Chamber of Commerce Fails to Stall E-Verify
The United States Chamber of Commerce tried and failed to convince the United States District Court for the District of Maryland to issue an injunction against the implementation of the e-verify system. The Fourth Circuit just refused to overturn the decision. That means that most government contractors will now include in their contracts clauses requiring that new and existing employees pass the e-verify test. The idea is to confirm citizenship or legal working status before the employee can be paid under the government contract.
So, why did the Chamber of Commerce object to this? One complaint, of course, is the cost of doing the verification in time and training. Employers need to keep the same paper records as before, but now have to supplement with the e-verify checking. At first, all government contracts of $3,000 or more would be required to comply. Now the threshold is $100,000 for prime contracts, but subcontractors of $3,000 or more must agree to confirm the legal status of their employees. Secondly, the Chamber challenged the “requirement” of using the e-verify system itself. The Court held that because the regulation applies only to government contractors, it remains voluntary. The companies can choose not to do business with the government, and in that way can avoid the e-verify system. Third, the e-verify system tosses up a fair amount of false problems. Perfectly legal employees are flagged by the system, causing more time and effort to fix. Think the first couple of years after 9/11 at airports, when lots of people were stopped for reasons the airports were not allowed to reveal.
Since the regulation is now in effect, here is what it requires.
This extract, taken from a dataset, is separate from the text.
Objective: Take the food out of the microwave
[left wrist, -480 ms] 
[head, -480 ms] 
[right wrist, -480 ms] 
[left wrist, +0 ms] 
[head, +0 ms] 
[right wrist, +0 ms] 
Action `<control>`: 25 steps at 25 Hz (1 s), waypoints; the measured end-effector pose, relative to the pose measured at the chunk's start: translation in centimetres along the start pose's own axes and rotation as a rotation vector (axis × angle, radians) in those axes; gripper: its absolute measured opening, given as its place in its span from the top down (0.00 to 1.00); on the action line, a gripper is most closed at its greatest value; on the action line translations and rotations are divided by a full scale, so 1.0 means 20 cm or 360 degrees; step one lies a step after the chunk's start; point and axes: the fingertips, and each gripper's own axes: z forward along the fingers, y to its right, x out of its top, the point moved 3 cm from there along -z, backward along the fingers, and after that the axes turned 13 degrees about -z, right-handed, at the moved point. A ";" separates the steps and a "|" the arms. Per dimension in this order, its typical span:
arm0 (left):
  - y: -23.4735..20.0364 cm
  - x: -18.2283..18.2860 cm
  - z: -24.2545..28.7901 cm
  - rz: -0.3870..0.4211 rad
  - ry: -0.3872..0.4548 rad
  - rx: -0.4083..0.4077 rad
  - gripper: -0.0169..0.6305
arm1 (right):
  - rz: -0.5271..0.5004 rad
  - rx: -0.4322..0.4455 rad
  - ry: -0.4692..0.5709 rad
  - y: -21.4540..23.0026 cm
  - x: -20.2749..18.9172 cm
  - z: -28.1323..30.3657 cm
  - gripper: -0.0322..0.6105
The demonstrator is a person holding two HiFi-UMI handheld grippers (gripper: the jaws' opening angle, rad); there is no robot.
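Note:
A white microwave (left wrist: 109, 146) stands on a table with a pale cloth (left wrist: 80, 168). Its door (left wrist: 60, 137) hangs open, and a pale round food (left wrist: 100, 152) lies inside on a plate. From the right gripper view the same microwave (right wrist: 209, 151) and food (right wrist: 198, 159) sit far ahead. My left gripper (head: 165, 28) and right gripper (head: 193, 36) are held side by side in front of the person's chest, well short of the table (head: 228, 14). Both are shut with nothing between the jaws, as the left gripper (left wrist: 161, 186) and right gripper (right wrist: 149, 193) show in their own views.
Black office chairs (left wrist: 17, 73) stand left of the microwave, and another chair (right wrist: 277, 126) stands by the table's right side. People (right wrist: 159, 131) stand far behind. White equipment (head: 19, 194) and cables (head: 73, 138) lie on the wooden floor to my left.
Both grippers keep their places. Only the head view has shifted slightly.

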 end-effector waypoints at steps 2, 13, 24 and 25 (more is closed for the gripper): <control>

A contractor has to enroll in the e-verify program within 30 days of the contract award, and then check everyone who will work on the contract within 90 days after that. Contractors already in the program must run the check within 30 days. Employers have to check new hires within three days of their hire.
Given the Court’s analysis, the fear that the e-verify system will spread to the entire universe of United States workers is premature. The use of the system will require congressional action, not just a presidential executive order.